* Required work *
All of the listing should be returned as written, apart from any picture in it.

* The data *
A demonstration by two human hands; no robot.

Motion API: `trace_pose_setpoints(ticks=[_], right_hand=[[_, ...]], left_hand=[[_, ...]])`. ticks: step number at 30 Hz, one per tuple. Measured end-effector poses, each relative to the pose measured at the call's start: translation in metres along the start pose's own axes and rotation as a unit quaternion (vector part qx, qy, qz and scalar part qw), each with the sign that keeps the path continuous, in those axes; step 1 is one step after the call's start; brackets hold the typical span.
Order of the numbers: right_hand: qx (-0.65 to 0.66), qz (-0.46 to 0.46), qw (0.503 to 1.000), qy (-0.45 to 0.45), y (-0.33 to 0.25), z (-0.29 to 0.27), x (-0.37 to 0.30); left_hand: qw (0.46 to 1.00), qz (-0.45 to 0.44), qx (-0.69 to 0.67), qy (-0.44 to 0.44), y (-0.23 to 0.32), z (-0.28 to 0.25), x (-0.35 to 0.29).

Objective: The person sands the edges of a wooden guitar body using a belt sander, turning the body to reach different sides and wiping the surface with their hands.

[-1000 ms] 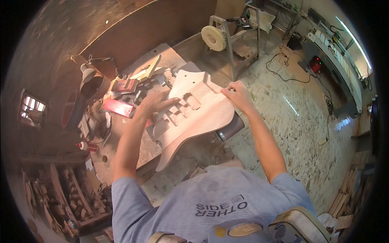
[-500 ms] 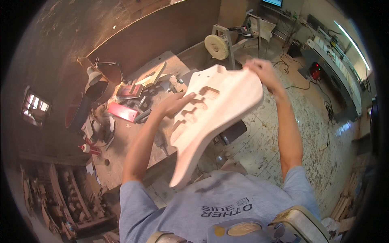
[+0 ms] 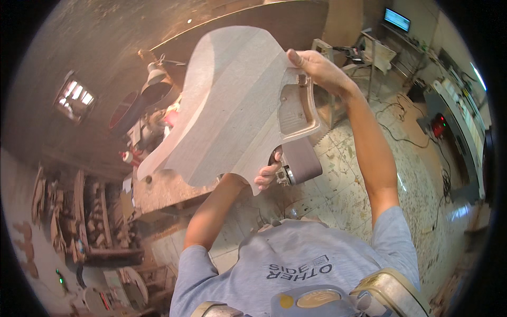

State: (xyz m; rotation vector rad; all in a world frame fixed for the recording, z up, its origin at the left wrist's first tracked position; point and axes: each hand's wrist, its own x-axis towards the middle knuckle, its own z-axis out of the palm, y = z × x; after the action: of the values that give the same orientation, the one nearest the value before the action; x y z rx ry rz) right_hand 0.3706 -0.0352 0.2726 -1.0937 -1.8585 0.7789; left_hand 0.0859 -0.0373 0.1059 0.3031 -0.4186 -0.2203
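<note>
An unpainted electric guitar body [image 3: 229, 100] is held up in front of me, its flat face with diagonal wood strips toward me. A recessed cavity with a stepped rim lies near its right edge. My right hand [image 3: 322, 71] grips the upper right edge, thumb on the near face and the other fingers hidden behind. From below, my left hand [image 3: 268, 173] reaches behind the body, and its curled fingers show at the lower edge. The palm of that hand is hidden by the wood. Close beneath the body is a belt sander's dark belt [image 3: 302, 161].
A wooden workbench [image 3: 169, 193] stands behind the body, with a lamp [image 3: 157, 79] and a red-and-white bottle [image 3: 127, 157] nearby. Wood pieces fill a rack [image 3: 95, 216] at lower left. Cables [image 3: 406, 137] trail over the speckled floor beside a grey machine [image 3: 457, 132].
The guitar body has been turned over, from the face with several routed pockets to the one with a single cavity. It is raised and farther left; my left hand is now behind it.
</note>
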Motion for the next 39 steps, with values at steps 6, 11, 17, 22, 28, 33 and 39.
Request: trace_pose_setpoints(ticks=[6, 11, 17, 22, 28, 33, 39], right_hand=[[0.073, 0.099, 0.992, -0.027, 0.044, 0.006, -0.027], [0.126, 0.113, 0.983, -0.074, 0.057, 0.000, -0.042], [0.186, 0.101, 0.974, -0.079, 0.067, 0.001, -0.051], [0.231, 0.096, 0.964, -0.095, 0.055, 0.000, -0.051], [0.339, 0.084, 0.927, -0.133, 0.052, 0.001, -0.055], [0.379, 0.078, 0.912, -0.136, 0.055, -0.002, -0.060], [0.412, 0.070, 0.897, -0.144, 0.055, -0.004, -0.070]], left_hand=[[0.994, -0.003, -0.052, -0.098, -0.038, -0.050, 0.024], [0.990, 0.056, -0.066, -0.112, -0.078, -0.062, 0.048], [0.991, 0.083, -0.040, -0.095, -0.102, -0.060, 0.057], [0.993, 0.064, -0.021, -0.094, -0.103, -0.056, 0.054], [0.994, 0.006, -0.017, -0.105, -0.091, -0.053, 0.047], [0.992, -0.033, -0.031, -0.119, -0.088, -0.052, 0.046], [0.995, -0.041, -0.039, -0.084, -0.083, -0.034, 0.050]])
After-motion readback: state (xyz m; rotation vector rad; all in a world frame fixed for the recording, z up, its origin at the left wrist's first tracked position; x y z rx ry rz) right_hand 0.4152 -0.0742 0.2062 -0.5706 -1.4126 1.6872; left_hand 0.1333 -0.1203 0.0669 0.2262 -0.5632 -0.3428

* The completed task *
A demonstration by two human hands; no robot.

Motion API: `trace_pose_setpoints(ticks=[_], right_hand=[[_, ...]], left_hand=[[_, ...]])`. ticks: step number at 30 Hz, one per tuple. Measured end-effector poses, each relative to the pose measured at the call's start: translation in metres along the start pose's own axes and rotation as a unit quaternion (vector part qx, qy, qz and scalar part qw), each with the sign that keeps the path continuous, in those axes; step 1 is one step after the call's start; brackets hold the typical span.
Order of the numbers: right_hand: qx (-0.65 to 0.66), qz (-0.46 to 0.46), qw (0.503 to 1.000), qy (-0.45 to 0.45), y (-0.33 to 0.25), z (-0.29 to 0.27), x (-0.37 to 0.30); left_hand: qw (0.46 to 1.00), qz (-0.45 to 0.44), qx (-0.69 to 0.67), qy (-0.44 to 0.44), y (-0.23 to 0.32), z (-0.28 to 0.25), x (-0.35 to 0.29).

Objective: The person sands the edges of a wooden guitar body using a belt sander, turning the body to reach different sides and wiping the surface with their hands.

[-1000 ms] 
[-500 ms] 
[+0 ms] 

State: (xyz m; rotation vector rad; all in a world frame fixed for the recording, z up, its origin at the left wrist's first tracked position; point and axes: each hand's wrist, its own x-axis towards the middle knuckle, its own z-axis out of the palm, y = z × x; after the action: of the values that give the same orientation, the one nearest the value before the action; x y z rx ry rz) right_hand 0.3706 -0.0352 0.2726 -1.0937 -1.8585 0.7789; left_hand 0.0859 -0.0373 0.1059 0.3031 -0.4186 -0.2203
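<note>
An unpainted electric guitar body [image 3: 229, 100] is held up in front of me, its flat face with diagonal wood strips toward me. A recessed cavity with a stepped rim lies near its right edge. My right hand [image 3: 322, 71] grips the upper right edge, thumb on the near face and the other fingers hidden behind. From below, my left hand [image 3: 268, 173] reaches behind the body, and its curled fingers show at the lower edge. The palm of that hand is hidden by the wood. Close beneath the body is a belt sander's dark belt [image 3: 302, 161].
A wooden workbench [image 3: 169, 193] stands behind the body, with a lamp [image 3: 157, 79] and a red-and-white bottle [image 3: 127, 157] nearby. Wood pieces fill a rack [image 3: 95, 216] at lower left. Cables [image 3: 406, 137] trail over the speckled floor beside a grey machine [image 3: 457, 132].
The guitar body has been turned over, from the face with several routed pockets to the one with a single cavity. It is raised and farther left; my left hand is now behind it.
</note>
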Motion for the next 39 steps, with values at steps 6, 11, 17, 22, 28, 33 and 39.
Request: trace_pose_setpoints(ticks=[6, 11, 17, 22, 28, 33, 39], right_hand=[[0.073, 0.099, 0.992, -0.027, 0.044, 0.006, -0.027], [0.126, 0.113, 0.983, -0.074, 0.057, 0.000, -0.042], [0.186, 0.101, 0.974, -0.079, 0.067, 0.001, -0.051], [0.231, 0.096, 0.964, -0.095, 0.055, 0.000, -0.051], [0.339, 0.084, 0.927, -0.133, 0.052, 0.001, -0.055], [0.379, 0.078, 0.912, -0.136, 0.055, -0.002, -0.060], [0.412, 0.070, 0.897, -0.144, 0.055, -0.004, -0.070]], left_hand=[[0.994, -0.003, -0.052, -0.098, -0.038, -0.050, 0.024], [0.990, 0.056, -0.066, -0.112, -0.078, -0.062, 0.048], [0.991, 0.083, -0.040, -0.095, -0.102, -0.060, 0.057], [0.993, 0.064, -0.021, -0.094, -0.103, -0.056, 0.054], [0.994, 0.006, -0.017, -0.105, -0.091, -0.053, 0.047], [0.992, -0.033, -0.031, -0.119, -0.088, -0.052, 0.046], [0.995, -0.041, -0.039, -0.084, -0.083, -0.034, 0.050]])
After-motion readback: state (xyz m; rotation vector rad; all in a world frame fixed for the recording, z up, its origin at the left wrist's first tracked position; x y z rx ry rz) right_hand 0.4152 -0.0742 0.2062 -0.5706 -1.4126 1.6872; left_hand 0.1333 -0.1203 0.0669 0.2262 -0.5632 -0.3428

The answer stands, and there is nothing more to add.